Arcoll, still holding my hands, brought his face close to mine, so that his clear eyes mastered and constrained me.
‘Look at me, Davie,’ I heard him say. ‘You have something to tell me, and it is very important. It is about Laputa, isn’t it? Think, man. You took him to Machudi’s and gave him the collar. He has gone back with it to Inanda’s Kraal. Very well, my guns will hold him there.’
I shook my head. ‘You can’t. You may split the army, but you can’t hold Laputa. He will be over the Olifants before you fire a shot.’ ‘We will hunt him down before he crosses. And if not, we will catch him at the railway.’
‘For God’s sake, hurry then,’ I cried. ‘In an hour he will be over it and back in the kraal.’
‘But the river is a long way.’
‘River?’ I repeated hazily. ‘What river? The Letaba is not the place. It is the road I mean.’
Arcoll’s hands closed firmly on my wrists.
‘You left Laputa at Machudi’s and rode here without stopping. That would take you an hour. Had Laputa a horse?’
‘Yes; but I took it,’ I stammered. ‘You can see it behind me.’ Arcoll dropped my hands and stood up straight.
‘By God, we’ve got him!’ he said, and he spoke to his companions. A man turned and ran out of the tent.
Then I remembered what I wanted to say. I struggled from the bed and put my hands on his shoulders.
‘Laputa is our side of the highroad. Cut him off from his men, and drive him north — north — away up to the Rooirand. Never mind the Wolkberg and the guns, for they can wait. I tell you Laputa is the Rising, and he has the collar. Without him you can mop up the Kaffirs at your leisure. Line the high-road with every man you have, for he must cross it or perish. Oh, hurry, man, hurry; never mind me. We’re saved if we can chivy Laputa till morning. Quick, or I’ll have to go myself.’
The tent emptied, and I lay back on the bed with a dim feeling that my duty was done and I could rest. Henceforth the affair was in stronger hands than mine. I was so weak that I could not lift my legs up to the bed, but sprawled half on and half off.

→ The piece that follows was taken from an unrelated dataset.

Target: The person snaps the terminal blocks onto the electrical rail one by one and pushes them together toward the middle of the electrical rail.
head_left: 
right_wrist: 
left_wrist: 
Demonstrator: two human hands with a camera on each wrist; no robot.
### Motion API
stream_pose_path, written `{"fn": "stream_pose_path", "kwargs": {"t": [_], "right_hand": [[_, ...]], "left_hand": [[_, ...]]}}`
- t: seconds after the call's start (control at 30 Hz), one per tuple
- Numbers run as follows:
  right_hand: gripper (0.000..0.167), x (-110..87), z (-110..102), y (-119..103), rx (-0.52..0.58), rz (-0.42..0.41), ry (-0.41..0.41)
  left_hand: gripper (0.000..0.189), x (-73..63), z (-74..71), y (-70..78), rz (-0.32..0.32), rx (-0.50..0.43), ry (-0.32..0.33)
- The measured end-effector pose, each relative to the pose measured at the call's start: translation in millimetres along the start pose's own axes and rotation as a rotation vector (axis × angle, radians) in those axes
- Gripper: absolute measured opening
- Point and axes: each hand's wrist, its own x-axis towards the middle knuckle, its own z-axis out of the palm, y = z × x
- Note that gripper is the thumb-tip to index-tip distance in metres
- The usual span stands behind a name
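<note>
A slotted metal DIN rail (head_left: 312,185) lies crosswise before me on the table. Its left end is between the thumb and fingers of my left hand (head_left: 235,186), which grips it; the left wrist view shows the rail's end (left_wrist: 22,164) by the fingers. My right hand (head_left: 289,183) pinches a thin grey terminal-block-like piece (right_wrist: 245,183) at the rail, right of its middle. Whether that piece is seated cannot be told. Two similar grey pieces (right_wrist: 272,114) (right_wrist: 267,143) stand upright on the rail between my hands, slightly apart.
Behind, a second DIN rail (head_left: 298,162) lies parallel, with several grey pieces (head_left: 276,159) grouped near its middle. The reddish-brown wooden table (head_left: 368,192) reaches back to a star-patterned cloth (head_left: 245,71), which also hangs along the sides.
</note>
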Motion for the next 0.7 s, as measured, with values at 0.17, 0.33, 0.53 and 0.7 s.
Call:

Utter exhaustion defeats sleep. I was in a fever, and my eyes would not close. I lay and drowsed while it seemed to me that the outside world was full of men and horses. I heard voices and the sound of hoofs and the jingle of bridles, but above all I heard the solid tramp of an army. The whole earth seemed to be full of war. Before my mind was spread the ribbon of the great highway. I saw it run white through the meadows of the plateau, then in a dark corkscrew down the glen of the Letaba, then white again through the vast moonlit bush of the plains, till the shanties of Wesselsburg rose at the end of it. It seemed to me to be less a road than a rampart, built of shining marble, the Great Wall of Africa. I saw Laputa come out of the shadows and try to climb it, and always there was the sound of a rifle-breech clicking, a summons, and a flight. I began to take a keen interest in the game. Down in the bush were the dark figures of the hunted, and on the white wall were my own people — horse, foot, and artillery, the squadrons of our defence. What a general Arcoll was, and how great a matter had David Crawfurd kindled!
A man came in — I suppose a doctor. He took off my leggings and boots, cutting them from my bleeding feet, but I knew no pain. He felt my pulse and listened to my heart. Then he washed my face and gave me a bowl of hot milk. There must have been a drug in the milk, for I had scarcely drunk it before a tide of sleep seemed to flow over my brain. The white rampart faded from my eyes and I slept.